[ASSIGNED TASK]: In the listing that follows, the range to quote begins at the line that has "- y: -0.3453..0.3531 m" and ends after the line that has "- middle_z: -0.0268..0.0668"; quote it verbatim and add nothing.

[EXERCISE DATA]:
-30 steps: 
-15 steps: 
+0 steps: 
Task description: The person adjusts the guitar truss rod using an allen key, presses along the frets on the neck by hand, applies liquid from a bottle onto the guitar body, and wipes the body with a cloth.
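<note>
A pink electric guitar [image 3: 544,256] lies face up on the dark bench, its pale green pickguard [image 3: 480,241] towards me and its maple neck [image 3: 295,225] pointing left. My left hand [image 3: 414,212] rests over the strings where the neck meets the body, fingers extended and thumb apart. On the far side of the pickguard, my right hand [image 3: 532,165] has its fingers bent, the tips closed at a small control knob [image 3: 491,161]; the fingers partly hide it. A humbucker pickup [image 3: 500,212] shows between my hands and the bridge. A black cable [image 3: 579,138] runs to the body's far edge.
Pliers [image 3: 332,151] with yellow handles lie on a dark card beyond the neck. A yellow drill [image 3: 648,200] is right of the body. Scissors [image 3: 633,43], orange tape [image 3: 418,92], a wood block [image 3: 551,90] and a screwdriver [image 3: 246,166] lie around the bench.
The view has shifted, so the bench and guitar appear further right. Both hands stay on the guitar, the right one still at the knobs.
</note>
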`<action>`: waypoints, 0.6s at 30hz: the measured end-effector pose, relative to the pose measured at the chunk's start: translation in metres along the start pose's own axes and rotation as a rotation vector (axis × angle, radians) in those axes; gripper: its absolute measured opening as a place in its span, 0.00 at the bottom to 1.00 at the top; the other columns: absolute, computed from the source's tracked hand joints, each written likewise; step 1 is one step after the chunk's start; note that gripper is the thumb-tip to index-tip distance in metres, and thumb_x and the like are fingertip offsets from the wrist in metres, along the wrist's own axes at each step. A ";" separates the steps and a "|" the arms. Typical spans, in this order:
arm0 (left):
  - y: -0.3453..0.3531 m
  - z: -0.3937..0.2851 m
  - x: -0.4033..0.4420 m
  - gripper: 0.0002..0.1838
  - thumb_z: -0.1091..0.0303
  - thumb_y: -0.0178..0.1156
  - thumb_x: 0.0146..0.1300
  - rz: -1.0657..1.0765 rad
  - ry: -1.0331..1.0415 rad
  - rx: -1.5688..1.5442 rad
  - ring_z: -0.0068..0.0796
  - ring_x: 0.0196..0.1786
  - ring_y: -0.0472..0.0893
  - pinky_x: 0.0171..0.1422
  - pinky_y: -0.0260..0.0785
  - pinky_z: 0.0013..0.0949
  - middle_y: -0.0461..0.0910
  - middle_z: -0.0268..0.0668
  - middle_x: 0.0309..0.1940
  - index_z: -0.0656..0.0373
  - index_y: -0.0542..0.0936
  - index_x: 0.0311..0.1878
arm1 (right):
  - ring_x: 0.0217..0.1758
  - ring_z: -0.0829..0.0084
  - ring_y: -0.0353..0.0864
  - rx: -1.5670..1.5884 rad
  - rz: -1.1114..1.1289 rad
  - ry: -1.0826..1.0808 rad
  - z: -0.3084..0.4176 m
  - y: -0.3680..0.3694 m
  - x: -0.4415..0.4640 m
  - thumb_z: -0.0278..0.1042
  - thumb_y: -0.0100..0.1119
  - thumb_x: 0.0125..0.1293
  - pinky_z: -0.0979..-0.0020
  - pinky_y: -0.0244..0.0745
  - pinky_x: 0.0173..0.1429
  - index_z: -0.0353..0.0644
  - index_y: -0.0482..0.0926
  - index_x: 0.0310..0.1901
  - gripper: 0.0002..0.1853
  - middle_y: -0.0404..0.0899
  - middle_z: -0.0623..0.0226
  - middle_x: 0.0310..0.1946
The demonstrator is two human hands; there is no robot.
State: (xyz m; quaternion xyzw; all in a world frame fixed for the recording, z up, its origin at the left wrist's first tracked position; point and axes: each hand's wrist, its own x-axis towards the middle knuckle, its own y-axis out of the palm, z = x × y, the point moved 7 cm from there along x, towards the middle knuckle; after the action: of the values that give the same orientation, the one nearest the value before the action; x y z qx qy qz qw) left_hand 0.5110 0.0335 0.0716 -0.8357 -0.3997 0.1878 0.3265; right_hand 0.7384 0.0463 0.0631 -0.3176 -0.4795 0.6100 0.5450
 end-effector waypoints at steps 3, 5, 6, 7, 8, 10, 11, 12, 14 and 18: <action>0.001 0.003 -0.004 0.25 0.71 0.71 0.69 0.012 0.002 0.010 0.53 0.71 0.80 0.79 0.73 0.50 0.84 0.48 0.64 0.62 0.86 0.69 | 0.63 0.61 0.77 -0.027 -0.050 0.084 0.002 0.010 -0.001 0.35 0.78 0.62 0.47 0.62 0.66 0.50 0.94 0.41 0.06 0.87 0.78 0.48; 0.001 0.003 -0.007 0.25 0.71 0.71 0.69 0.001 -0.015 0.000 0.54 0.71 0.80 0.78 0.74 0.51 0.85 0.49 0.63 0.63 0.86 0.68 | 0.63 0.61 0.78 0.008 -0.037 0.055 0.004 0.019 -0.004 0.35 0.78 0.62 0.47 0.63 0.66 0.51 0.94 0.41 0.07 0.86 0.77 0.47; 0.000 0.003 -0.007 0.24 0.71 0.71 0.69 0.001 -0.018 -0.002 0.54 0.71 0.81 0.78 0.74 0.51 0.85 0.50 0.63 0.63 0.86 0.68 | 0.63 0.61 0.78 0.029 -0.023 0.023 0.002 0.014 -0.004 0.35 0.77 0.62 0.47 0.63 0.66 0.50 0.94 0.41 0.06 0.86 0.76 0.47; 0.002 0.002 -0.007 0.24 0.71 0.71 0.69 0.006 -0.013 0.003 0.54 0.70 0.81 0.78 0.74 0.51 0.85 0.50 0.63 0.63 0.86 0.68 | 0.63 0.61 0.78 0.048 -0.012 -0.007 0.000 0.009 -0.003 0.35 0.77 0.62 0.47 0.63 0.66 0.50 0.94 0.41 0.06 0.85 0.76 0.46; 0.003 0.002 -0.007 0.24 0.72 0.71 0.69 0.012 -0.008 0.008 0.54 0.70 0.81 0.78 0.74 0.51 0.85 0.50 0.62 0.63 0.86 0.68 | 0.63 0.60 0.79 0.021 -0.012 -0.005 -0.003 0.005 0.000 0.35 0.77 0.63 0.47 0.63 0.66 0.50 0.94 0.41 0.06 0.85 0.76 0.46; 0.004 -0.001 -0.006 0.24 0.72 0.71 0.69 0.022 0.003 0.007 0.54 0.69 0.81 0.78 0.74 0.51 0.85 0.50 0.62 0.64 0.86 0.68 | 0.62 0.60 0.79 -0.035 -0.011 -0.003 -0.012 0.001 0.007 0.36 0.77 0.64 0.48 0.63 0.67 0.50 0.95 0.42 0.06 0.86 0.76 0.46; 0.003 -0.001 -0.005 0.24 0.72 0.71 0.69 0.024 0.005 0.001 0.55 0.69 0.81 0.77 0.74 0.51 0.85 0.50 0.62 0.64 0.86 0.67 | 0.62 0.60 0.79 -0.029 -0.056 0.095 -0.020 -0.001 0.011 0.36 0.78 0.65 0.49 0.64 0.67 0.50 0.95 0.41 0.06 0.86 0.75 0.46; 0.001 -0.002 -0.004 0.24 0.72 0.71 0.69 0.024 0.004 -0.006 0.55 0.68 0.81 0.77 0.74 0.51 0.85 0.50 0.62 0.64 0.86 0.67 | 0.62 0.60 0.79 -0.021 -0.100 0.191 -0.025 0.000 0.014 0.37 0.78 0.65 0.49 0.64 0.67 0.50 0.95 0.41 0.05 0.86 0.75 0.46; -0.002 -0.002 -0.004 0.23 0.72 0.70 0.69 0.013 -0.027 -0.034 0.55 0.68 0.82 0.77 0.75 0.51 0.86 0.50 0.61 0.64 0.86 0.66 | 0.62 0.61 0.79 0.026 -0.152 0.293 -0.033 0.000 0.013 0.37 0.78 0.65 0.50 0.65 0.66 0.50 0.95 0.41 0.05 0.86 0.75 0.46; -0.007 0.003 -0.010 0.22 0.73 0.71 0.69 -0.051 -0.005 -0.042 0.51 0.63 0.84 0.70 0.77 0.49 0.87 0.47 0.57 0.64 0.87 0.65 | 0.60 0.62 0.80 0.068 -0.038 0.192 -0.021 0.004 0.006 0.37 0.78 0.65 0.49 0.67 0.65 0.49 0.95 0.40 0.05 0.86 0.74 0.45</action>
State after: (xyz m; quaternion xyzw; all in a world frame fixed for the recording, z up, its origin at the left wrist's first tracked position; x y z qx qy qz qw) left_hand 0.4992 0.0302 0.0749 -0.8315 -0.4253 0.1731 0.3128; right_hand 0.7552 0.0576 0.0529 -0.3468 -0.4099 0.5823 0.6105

[WRITTEN RESPONSE]:
  - y: -0.3453..0.3531 m
  - z: -0.3937..0.2851 m
  - x: -0.4033..0.4420 m
  - gripper: 0.0002..0.1838
  - thumb_z: -0.1091..0.0303
  - thumb_y: -0.0178..0.1156
  - thumb_x: 0.0146..0.1300
  - rz: -1.0657..1.0765 rad
  - ry: -1.0331..1.0415 rad
  - rx: -1.5688..1.5442 rad
  - ring_z: -0.0068..0.0796
  - ring_x: 0.0196..0.1786
  - ring_y: -0.0472..0.0893
  - pinky_x: 0.0171..0.1422
  - pinky_y: -0.0260..0.0785
  - pinky_z: 0.0013..0.0949
  - middle_y: -0.0461..0.0910
  - middle_z: -0.0268..0.0668

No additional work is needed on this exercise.